I use git for my own projects, FTR.

------
chime
It's pretty coincidental that I read the headlines on the front-page and
noticed 4 of the top 10 articles are Why this or Why that instead of How:

* Why Instapaper Free is taking an extended vacation (marco.org)

* Joel Spolsky on Why Lunch is So Important at Work (joelonsoftware.com)

* Why we need an Open Wireless movement (eff.org)

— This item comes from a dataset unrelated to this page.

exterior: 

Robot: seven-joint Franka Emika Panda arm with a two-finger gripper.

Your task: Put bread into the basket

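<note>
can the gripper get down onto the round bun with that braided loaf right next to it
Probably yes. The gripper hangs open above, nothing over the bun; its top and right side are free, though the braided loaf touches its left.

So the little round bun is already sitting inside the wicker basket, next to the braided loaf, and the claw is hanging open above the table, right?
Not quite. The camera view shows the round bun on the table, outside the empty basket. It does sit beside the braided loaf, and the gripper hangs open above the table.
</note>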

* Silk: why we use Haskell (typlab.com)

So I searched for "why" in my browser and found this article just down the
page. Hows add to my technical skill set, whys help me make better judgments
in the future. I personally prefer the "how" more than "why" because everyone
can have a different reason for why. Why marco prefers not to make Instapaper
free or why Fog Creek devs prefer DVCS certainly help me decide if I want to
go down that part or not. But in the end, how interests the hacker in me more.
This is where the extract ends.